The problem
Figure out the number of lines in the entries that hold the string "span", then give that number and nothing else.

[Items from a dataset]
┄┄┄┄┄┄

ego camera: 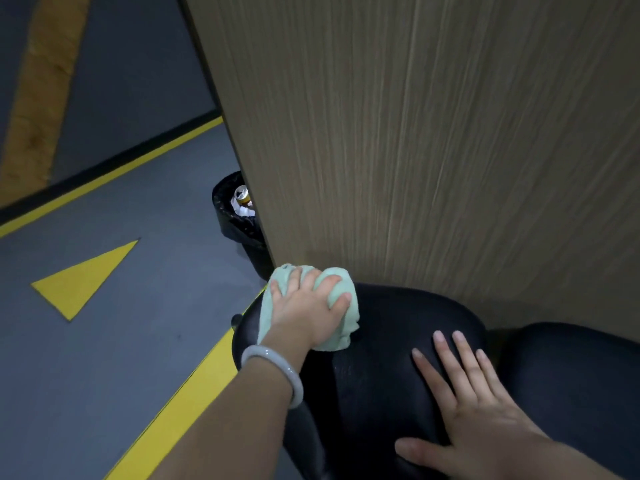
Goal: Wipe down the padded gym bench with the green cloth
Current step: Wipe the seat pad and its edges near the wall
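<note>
Your left hand [308, 306] grips the bunched green cloth [337, 327] at the padded gym bench [374, 382] edge, frame centre, right hand [485, 417] flat and open; risk: cloth slipping off toward the floor [121, 341].

On my feed both forearms are bare, with no sleeve reaching into the picture. My left hand [304, 306] has a smooth, pale grey-white bangle [277, 372] round the wrist, rounded and glossy. My right hand [474, 407] wears nothing; its nails are short and plain.
</note>
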A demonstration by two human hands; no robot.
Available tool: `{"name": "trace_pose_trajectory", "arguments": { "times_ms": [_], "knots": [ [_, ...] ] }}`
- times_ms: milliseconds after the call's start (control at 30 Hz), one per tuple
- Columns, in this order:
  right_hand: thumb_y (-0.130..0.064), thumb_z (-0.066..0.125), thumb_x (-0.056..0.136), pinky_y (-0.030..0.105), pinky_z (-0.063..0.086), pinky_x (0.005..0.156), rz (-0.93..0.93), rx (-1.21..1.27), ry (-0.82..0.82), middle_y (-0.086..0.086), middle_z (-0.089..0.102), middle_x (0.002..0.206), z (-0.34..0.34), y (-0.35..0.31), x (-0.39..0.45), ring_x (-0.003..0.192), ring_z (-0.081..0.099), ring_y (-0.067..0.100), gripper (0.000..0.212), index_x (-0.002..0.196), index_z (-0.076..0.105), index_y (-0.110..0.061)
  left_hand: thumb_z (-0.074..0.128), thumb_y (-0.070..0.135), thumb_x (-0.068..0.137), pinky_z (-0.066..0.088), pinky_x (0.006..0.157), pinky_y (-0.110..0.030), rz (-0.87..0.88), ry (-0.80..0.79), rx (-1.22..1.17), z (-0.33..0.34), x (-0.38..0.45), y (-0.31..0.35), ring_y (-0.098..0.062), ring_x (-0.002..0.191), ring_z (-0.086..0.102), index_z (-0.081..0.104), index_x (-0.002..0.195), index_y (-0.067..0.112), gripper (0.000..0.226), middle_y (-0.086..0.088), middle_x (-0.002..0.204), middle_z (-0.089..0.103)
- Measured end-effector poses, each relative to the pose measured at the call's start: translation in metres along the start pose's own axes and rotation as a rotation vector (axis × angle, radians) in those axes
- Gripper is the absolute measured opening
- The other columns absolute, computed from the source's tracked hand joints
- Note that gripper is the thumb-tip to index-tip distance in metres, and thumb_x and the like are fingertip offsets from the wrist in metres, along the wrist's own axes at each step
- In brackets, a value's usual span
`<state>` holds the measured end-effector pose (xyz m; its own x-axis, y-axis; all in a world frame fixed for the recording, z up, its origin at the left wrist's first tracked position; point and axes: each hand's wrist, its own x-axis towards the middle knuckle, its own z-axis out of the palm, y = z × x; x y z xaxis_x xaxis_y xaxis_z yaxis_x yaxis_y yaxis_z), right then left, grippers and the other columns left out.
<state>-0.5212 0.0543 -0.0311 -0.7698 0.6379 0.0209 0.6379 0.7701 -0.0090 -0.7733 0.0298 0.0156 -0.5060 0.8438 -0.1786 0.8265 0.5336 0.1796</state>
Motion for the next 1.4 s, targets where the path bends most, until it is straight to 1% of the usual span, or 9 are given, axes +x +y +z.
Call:
{"name": "trace_pose_trajectory", "arguments": {
  "times_ms": [200,467,633,867,1000,1033,1100,1167,1400],
  "knots": [
    [-0.092,0.025,0.072,0.047,0.022,0.101,0.043,0.003,-0.148,0.022,0.042,0.144,-0.01,-0.002,-0.006,0.13,0.037,0.037,0.105,0.134,0.045,-0.01,0.017,0.061,0.096,-0.007,0.114,-0.056,-0.262,0.008,-0.093,0.008,-0.059,-0.021,-0.022,0.144,-0.018,0.001,0.147,0.05,0.055,0.011,0.159,-0.013],
    [-0.091,0.025,0.074,0.049,0.025,0.099,0.011,-0.04,-0.083,0.021,0.045,0.141,-0.003,0.0,-0.005,0.131,0.037,0.038,0.106,0.139,0.04,-0.008,0.021,0.063,0.093,-0.008,0.112,-0.059,-0.076,0.012,0.031,0.015,-0.064,-0.025,-0.021,0.144,-0.021,-0.003,0.143,0.058,0.055,0.017,0.157,-0.017],
    [-0.093,0.025,0.071,0.049,0.02,0.103,-0.018,-0.007,-0.022,0.014,0.03,0.148,0.002,0.001,-0.001,0.132,0.035,0.039,0.11,0.148,0.022,-0.015,0.02,0.063,0.094,0.01,0.11,-0.057,-0.202,-0.058,-0.054,-0.002,-0.001,-0.033,-0.024,0.145,-0.001,0.006,0.144,0.057,0.052,0.016,0.159,-0.003],
    [-0.093,0.025,0.072,0.049,0.025,0.098,-0.018,-0.002,-0.133,0.023,0.047,0.139,-0.015,0.002,0.0,0.133,0.035,0.035,0.104,0.135,0.053,-0.015,0.017,0.061,0.095,-0.005,0.113,-0.059,-0.183,-0.038,-0.041,0.007,-0.044,-0.018,-0.023,0.144,-0.019,-0.003,0.145,0.055,0.054,0.014,0.158,-0.015],
    [-0.099,0.001,0.056,0.046,-0.016,0.112,-0.055,0.099,-0.21,0.01,-0.048,0.139,-0.038,-0.001,0.001,0.132,-0.044,0.023,0.11,0.136,-0.034,-0.032,0.001,0.07,0.08,-0.013,0.111,-0.056,-0.044,-0.021,-0.034,0.026,-0.117,-0.004,-0.017,0.138,-0.034,-0.018,0.134,0.063,0.058,0.018,0.153,-0.028],
    [-0.098,0.0,0.055,0.046,-0.016,0.112,-0.053,0.142,-0.218,0.009,-0.048,0.14,-0.042,-0.001,0.001,0.132,-0.044,0.023,0.11,0.135,-0.034,-0.032,-0.005,0.072,0.074,-0.014,0.111,-0.055,-0.008,-0.023,-0.041,0.03,-0.129,-0.004,-0.014,0.135,-0.039,-0.021,0.13,0.065,0.059,0.02,0.151,-0.031],
    [-0.097,0.012,0.067,0.048,0.011,0.109,-0.041,0.039,-0.218,0.025,0.007,0.156,-0.033,0.0,0.002,0.145,0.001,0.028,0.111,0.15,0.016,-0.024,-0.004,0.074,0.072,-0.015,0.111,-0.055,0.01,-0.013,-0.064,0.033,-0.131,-0.008,-0.01,0.132,-0.042,-0.017,0.13,0.068,0.06,0.024,0.15,-0.031],
    [-0.092,0.024,0.072,0.048,0.027,0.096,0.017,0.09,-0.215,0.023,0.048,0.139,-0.027,0.001,0.002,0.133,0.035,0.032,0.104,0.134,0.053,-0.014,0.009,0.075,0.079,-0.014,0.111,-0.057,-0.047,0.018,-0.078,0.029,-0.111,-0.014,-0.011,0.137,-0.034,-0.007,0.134,0.068,0.058,0.025,0.152,-0.024],
    [-0.091,0.026,0.074,0.05,0.027,0.096,-0.001,0.07,-0.211,0.022,0.049,0.138,-0.016,0.001,0.002,0.131,0.037,0.036,0.102,0.135,0.045,-0.012,0.017,0.063,0.094,-0.004,0.111,-0.064,-0.185,-0.032,-0.016,0.009,-0.026,-0.018,-0.021,0.144,-0.019,-0.002,0.144,0.056,0.054,0.016,0.158,-0.015]
  ]
}}
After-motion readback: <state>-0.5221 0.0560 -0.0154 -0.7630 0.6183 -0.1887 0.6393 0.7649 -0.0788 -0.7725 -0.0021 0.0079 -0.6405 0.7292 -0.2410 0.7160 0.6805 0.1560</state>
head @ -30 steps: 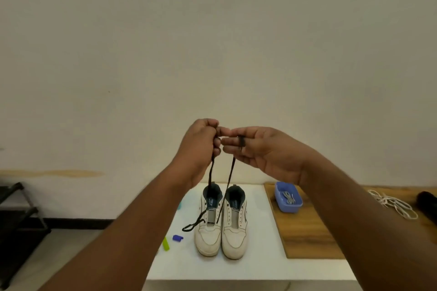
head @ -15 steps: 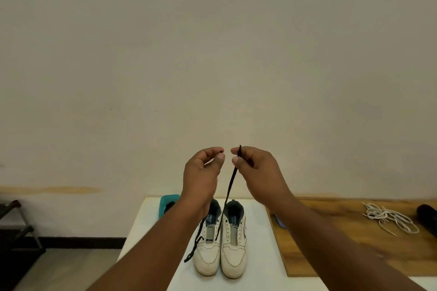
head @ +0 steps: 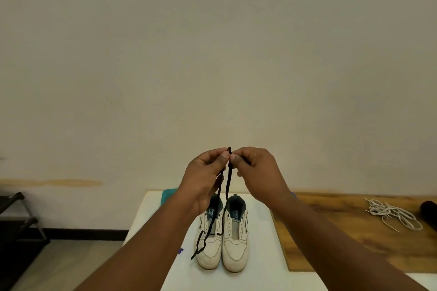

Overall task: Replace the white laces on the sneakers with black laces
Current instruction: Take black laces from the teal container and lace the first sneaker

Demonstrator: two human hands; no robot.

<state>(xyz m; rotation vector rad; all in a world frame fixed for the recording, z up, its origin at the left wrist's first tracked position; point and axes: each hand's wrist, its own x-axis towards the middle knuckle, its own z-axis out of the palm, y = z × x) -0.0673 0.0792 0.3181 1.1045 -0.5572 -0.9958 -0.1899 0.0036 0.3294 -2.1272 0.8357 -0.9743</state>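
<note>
Two white sneakers [head: 235, 247] stand side by side on the white table [head: 153, 215], toes toward me, without laces in their upper eyelets. A black lace [head: 227, 184] runs up from the left sneaker's lowest eyelets to my hands, which are raised above the shoes. My left hand [head: 204, 178] and my right hand [head: 256, 172] pinch the lace near its top, fingertips almost touching, one tip sticking up between them. A loose lace end hangs down beside the left sneaker's outer side. The removed white laces [head: 391, 216] lie in a tangle on the wooden board.
A wooden board [head: 343, 238] covers the table's right part, with a dark object [head: 429, 214] at its far right edge. A teal container [head: 169, 195] peeks out behind my left forearm. A small blue item [head: 180, 250] lies by that arm. A black rack [head: 19, 227] stands at left.
Both hands have come down from higher up and closed together again on the lace tips. The view tilted slightly, and the blue tray is now hidden behind my right arm.
</note>
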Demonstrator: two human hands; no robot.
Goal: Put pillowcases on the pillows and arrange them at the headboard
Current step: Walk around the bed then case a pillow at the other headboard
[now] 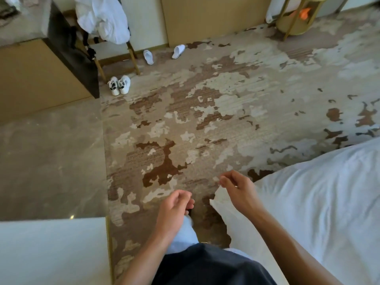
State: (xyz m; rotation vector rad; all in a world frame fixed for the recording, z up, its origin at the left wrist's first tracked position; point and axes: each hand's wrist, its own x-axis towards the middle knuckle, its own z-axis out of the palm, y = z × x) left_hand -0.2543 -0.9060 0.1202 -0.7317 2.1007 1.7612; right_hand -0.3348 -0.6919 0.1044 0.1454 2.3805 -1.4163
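Note:
I am standing beside the bed (329, 202), looking down at the carpet. A white pillowcase (232, 221) juts out from the bed's edge, its pointed corner toward the floor. My right hand (236, 190) is over that corner, thumb and forefinger pinched at its tip. My left hand (174, 208) hangs a little to the left above my foot, fingers loosely curled, with nothing visible in it. I cannot tell whether a pillow is inside the case. The headboard is out of view.
A white-topped table with a gold edge (53, 249) stands at the lower left. Sneakers (119, 85) and two white slippers (148, 56) lie on the patterned carpet. White linen (102, 17) hangs over a chair, and a gold side table (296, 17) stands far right.

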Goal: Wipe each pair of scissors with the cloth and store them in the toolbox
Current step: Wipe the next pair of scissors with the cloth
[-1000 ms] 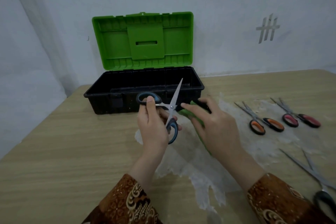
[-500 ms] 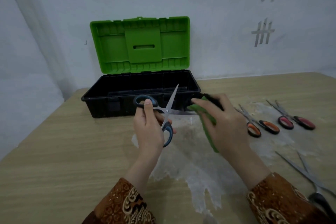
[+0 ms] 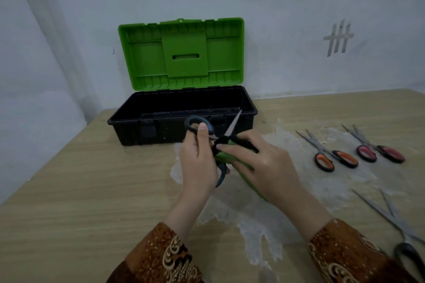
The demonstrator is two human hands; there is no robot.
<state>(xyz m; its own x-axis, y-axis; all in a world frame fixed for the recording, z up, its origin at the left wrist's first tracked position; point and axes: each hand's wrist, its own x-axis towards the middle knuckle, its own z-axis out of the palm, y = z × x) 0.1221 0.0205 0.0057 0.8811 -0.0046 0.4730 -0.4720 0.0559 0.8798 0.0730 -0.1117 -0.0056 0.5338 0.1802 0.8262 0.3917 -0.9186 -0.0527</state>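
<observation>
Head view, left hand [image 3: 199,163] gripping blue-handled scissors [image 3: 207,131] by the handles, blades spread, right hand [image 3: 264,165] pinching a green cloth [image 3: 232,158] round one blade, more scissors — orange-handled pair [image 3: 333,158], red-handled pair [image 3: 379,151] — right of the hands, open toolbox [image 3: 161,122] just beyond.

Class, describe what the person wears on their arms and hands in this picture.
Both hands, left hand and right hand, are bare, with no gloves. Each forearm ends in a brown long sleeve patterned with cream and orange swirling batik-style motifs.
</observation>
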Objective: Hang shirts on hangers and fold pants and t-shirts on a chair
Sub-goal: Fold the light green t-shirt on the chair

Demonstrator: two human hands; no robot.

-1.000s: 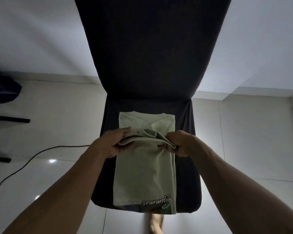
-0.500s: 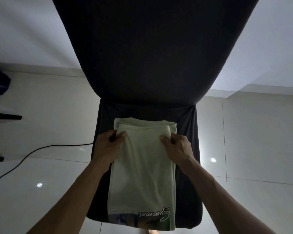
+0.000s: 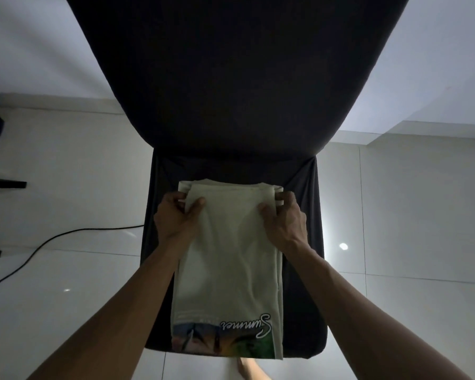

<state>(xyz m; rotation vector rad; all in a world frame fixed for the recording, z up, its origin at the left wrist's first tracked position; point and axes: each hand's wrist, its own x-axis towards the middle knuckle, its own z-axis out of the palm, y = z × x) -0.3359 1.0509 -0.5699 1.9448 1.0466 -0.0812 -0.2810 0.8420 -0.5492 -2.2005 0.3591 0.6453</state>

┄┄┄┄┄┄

Solution
2